Search warrants obtained by a Pittsburgh news outlet show that Rachael DelTondo, a suspended teacher who was murdered on Mother’s Day in Pennsylvania, had received death threats before she was shot to death in her mother’s driveway.
The Pittsburgh Post-Gazette obtained warrants detailing interviews the police conducted with Rachael’s parents. The 33-year-old’s parents reportedly said that their daughter had received death threats on social media and showed police two such written threats.
One message sent via social media read: “ur not gonna make it 2018 stupid [expletive] Ur dead.”
It is not known who sent the threats or exactly when.
As CrimeOnline previously reported, DelTondo had been suspended from her teaching job at PA Cyber Charter School after a local newspaper ran a story based on a February 2016 incident in which Aliquippa police found her in a parked car with a then 17-year-old high school student, Sheldon Jeter.
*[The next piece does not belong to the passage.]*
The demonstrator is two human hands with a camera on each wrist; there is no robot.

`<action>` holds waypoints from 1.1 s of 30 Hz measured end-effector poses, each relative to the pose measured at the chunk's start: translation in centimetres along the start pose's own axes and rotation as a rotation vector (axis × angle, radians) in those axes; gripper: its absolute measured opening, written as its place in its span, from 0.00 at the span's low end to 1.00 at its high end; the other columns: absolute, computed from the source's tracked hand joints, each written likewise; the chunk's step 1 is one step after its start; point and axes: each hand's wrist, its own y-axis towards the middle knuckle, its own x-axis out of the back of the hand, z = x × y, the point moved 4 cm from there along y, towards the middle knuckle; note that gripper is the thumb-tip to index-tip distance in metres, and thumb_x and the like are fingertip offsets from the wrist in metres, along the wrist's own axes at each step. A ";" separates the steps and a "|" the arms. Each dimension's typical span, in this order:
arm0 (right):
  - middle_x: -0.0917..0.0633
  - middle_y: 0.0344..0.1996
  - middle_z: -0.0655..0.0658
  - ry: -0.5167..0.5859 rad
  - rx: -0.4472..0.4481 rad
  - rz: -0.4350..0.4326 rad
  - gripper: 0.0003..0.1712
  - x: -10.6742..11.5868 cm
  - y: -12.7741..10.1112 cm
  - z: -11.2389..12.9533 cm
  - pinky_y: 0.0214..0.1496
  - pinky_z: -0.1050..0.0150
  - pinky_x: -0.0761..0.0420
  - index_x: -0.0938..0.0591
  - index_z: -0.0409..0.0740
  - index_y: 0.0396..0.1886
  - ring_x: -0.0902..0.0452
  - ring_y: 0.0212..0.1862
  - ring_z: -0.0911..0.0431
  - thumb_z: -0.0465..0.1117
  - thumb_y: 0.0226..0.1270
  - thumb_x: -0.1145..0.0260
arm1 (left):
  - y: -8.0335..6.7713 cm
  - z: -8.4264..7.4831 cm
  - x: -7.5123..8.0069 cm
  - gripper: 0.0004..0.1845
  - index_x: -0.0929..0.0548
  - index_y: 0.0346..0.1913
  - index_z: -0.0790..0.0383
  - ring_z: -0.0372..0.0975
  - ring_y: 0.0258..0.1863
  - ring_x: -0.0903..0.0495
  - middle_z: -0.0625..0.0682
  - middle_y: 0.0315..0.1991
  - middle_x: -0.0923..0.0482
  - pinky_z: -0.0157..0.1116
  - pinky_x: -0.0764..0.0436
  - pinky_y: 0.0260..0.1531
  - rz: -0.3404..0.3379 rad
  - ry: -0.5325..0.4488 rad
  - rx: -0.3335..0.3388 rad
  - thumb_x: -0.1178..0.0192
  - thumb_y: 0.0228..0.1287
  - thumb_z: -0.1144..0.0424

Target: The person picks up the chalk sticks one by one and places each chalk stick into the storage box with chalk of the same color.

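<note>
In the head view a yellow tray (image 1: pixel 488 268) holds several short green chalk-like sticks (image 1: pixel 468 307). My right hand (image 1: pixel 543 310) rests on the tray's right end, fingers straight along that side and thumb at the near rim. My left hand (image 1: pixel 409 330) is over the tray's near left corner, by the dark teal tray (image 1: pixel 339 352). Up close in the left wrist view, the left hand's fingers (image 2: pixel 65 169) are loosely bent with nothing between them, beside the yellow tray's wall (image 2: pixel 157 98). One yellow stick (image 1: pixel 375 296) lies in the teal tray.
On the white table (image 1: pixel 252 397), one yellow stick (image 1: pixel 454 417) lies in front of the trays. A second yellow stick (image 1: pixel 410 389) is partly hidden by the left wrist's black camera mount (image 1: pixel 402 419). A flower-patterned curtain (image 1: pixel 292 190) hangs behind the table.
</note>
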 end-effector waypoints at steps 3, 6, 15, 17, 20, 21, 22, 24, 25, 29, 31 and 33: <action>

DelTondo and Jeter reportedly said they were just talking, and DelTondo was not charged with any wrongdoing. According to the Pittsburgh Post-Gazette report, DelTondo asked police not to tell her then-fiancé , Frank Catroppa, about the incident.
Someone inside the police department reportedly leaked the story to the local newspaper. Before her death, DelTondo had reportedly claimed to have been interviewed as a witness in an investigation involving the Aliquippa Police Department.
DelTondo’s engagement to Catroppa ended badly nearly two years ago, after the incident with Jeter, according to the Pittsburgh Post-Gazette.
Police have reportedly executed search warrants for phone records and/or social media account information from Jeter and his older brother Tyrie Jeter, was well as DelTondo’s friend Lauren Watkins, 17, and Watkins’ mother Stephanie Watkins.
DelTondo had gone out for ice cream with Tyrie Jeter and Lauren Watkins the night of her murder, and was shot in her driveway just minutes after Lauren Watkins dropped her off.
Catroppa has denied any involvement in DelTondo’s murder, but warrants obtained by the Pittsburgh Post-Gazette seeking Catroppa’s phone records suggest that his alibi is not airtight.
Catroppa reportedly told police that he had visited his mother and his mother’s girlfriend on the evening of May 13, the date of DelTondo’s death, and then returned home with his girlfriend at about 7:30 p.m. But data from his apartment building’s “key fob” does not register any entries to the building on that day. Police are reportedly seeking his cell phone records to help support or disprove his alibi.